Endonezya’daki tepkiler çok kuvvetli oldu. Hayatta kalanların oluşturduğu hareket filmi sahiplendi. Kimileri, özellikle de sürgün edilmiş ve yurtdışında yaşamak durumunda kalmış olanlar, filmin tarihsel gerçeklerle daha fazla iştigal etmesini istiyor. Ama bu, şimdiki zamanla ilgili bir film. Ulusal İnsan Hakları Komisyonu bize çok destek oldu. Bu yakınlarda, soykırımla ilgili 850 sayfalık bir rapor hazırladılar. Ellerinde yalnızca tavsiyede bulunma yetkisi var. Başkanlık düzeyinde özür dilenmesi, Hakikat Komisyonu kurulması gibi önerileri “komünistleri öldürmeseydik Endonezya bugün olduğu gibi bir ülke olmazdı” gerekçesiyle Başsavcılık tarafından reddedildi, ki bu film de zaten tam da bunu gösteriyor. Filmi ticari kanallardan gösterime sunamıyoruz, muhtemelen yasaklanır. Yeraltı gösterimleri de yasadışı bir durum yaratır ve bu onları paramiliter grupların hedefi haline getirir.

Bu durumu başka ülkelerle nasıl kıyaslarsınız?

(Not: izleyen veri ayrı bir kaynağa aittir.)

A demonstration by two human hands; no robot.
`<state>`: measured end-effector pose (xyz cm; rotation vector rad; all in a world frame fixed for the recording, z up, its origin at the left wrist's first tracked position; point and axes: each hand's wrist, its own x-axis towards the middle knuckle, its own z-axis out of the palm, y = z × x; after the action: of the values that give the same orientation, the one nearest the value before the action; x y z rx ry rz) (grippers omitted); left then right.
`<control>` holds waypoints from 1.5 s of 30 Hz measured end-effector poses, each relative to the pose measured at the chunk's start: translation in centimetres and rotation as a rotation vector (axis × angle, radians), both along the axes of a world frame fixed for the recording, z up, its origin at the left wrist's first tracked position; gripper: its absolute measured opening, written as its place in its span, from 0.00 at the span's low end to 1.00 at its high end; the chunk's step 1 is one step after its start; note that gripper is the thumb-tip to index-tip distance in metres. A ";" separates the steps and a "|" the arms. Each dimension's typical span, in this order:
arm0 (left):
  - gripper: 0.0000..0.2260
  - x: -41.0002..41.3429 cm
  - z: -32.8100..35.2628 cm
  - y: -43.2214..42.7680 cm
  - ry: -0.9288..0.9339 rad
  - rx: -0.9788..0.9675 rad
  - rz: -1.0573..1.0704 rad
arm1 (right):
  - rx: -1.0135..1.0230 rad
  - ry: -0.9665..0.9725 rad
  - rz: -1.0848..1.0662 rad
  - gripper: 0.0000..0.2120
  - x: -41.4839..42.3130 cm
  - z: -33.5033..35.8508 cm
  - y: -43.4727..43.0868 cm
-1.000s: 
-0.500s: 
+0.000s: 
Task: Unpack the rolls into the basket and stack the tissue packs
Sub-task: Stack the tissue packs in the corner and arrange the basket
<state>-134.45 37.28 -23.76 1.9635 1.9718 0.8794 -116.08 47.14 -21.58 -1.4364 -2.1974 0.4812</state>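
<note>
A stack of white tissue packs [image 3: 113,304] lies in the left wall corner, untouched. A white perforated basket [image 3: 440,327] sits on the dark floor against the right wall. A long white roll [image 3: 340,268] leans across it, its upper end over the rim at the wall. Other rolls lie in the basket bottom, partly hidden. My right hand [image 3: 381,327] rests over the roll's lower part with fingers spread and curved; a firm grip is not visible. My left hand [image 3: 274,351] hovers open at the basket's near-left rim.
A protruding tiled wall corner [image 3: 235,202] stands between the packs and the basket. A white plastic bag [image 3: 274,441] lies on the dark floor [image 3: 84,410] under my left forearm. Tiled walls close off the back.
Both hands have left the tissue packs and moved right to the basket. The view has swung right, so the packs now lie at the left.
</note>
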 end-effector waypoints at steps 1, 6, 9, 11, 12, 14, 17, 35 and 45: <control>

Bu filmde sıradışı bir şey görüyorsunuz: Failler yaptıklarını ne inkâr ediyorlar, ne de özür diliyorlar. Bunun nedeni galip gelmiş olmaları. Daha da sıradışı olan, söz konusu hadisenin bir soykırım olması, çünkü ancak failler mağlup olduğunda, uluslararası topluluğun ya da işgalci kuvvetin etkisiyle soykırım ifadesi kullanılır. Bunun öncesinde soykırım değil, “kahramanca mücadeleler”, “bozgunculara karşı kazanılmış zaferler” ya da “terörle mücadele” vardır.

Mülâkat yaptığım ilk katil beni nehir kıyısına götürdü, tam 10.500 kişinin öldürülmesine yardımcı olmuştu. Ekip arkadaşıyla birlikte resmini çekmemi istedi, zafer işareti yaparak poz verdiler bana. 2004’ün şubat ayıydı. Aynı yılın nisan ayında, bu sefer Ebu Garip’teki işkenceci Amerikan askerlerinin zafer işareti pozu vermiş resimleri gazete sayfalarını kapladı. Altyazıları ekrana yansıtan arkadaş gözyaşları içinde yanıma geldi ve “hepimizin toprağa gömülü ölüleri var” dedi. Tüm toplumlar yapıyor bunu. Bunu hepimiz biliyoruz, bundan besleniyoruz. Aynı şey Türkiye için de geçerli. Her ülkenin tarihinde soykırım vardır, bunu hepimiz biliyoruz. Filmdeki istisnasız tüm katillerin babaları ya da dedeleri sömürge döneminde Hollandalılarla işbirliği yapmış karşı devrimcilerdi. İçi doldurulmuş hayvan galerisi sahibi o paramiliter grup lideri Türkiye’nin Medan’daki fahri konsolosu. Tüm toplumlar şiddet üzerine oturuyor ve bundan hiçbirimiz azade değiliz; işte bu film, insanlardan gözlerini, kalplerini ve zihinlerini açarak bu rahatsız edici gerçekliği görmelerini istiyor.